### What you are asked to do
Copy out each line of the data that contains "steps".
- Opening Delimiter -
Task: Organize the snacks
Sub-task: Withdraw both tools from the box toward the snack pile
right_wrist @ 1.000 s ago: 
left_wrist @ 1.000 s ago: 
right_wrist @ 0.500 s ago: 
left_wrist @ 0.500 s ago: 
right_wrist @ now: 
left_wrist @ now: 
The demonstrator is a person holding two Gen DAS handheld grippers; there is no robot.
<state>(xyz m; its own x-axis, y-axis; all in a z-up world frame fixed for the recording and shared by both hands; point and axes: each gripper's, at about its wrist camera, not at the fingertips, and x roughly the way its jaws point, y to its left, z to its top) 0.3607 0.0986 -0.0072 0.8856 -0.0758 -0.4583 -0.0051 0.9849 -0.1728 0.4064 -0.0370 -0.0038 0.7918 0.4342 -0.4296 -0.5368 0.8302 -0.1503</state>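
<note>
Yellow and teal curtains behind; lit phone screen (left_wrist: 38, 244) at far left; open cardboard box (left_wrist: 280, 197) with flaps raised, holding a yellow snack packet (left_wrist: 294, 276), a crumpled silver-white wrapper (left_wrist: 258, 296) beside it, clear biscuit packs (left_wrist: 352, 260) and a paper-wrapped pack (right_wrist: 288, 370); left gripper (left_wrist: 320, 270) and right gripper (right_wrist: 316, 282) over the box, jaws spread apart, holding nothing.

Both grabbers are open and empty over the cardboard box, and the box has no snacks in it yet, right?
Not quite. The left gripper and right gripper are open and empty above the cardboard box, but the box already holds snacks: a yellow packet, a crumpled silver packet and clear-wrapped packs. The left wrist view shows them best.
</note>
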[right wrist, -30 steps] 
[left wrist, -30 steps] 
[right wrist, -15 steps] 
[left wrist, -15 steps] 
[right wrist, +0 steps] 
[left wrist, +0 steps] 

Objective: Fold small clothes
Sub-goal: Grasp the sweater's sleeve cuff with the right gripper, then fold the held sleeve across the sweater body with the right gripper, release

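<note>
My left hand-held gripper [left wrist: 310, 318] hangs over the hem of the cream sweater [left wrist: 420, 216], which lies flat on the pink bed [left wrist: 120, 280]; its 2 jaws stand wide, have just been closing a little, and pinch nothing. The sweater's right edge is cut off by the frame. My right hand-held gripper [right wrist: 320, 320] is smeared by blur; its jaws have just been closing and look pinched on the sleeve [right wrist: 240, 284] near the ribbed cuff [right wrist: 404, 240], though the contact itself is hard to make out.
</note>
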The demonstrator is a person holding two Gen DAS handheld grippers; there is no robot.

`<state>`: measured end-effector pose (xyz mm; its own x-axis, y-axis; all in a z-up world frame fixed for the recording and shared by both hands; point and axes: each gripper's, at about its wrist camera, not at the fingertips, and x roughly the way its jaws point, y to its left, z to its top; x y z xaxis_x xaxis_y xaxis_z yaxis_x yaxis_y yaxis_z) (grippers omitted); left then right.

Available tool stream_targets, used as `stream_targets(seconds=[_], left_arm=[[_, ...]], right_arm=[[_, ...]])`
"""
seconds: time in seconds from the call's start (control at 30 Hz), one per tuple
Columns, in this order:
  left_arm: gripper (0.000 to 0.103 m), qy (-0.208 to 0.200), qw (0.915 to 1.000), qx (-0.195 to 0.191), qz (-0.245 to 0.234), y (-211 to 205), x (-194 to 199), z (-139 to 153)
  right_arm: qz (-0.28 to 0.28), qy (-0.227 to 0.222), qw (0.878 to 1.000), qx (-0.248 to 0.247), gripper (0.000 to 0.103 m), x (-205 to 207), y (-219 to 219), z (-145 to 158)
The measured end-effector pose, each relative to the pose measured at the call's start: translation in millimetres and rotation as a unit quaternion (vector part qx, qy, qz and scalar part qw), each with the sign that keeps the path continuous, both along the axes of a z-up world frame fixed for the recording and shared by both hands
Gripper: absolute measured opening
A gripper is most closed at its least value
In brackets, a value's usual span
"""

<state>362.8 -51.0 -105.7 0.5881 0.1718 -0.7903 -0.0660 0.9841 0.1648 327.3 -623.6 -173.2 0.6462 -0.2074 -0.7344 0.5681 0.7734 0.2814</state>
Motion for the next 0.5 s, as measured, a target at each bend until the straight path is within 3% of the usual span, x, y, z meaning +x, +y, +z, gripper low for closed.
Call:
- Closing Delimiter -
### Output of the exercise
[right wrist, -30 steps] 
[left wrist, -30 steps] 
[right wrist, -15 steps] 
[left wrist, -15 steps] 
[right wrist, +0 steps] 
[left wrist, +0 steps] 

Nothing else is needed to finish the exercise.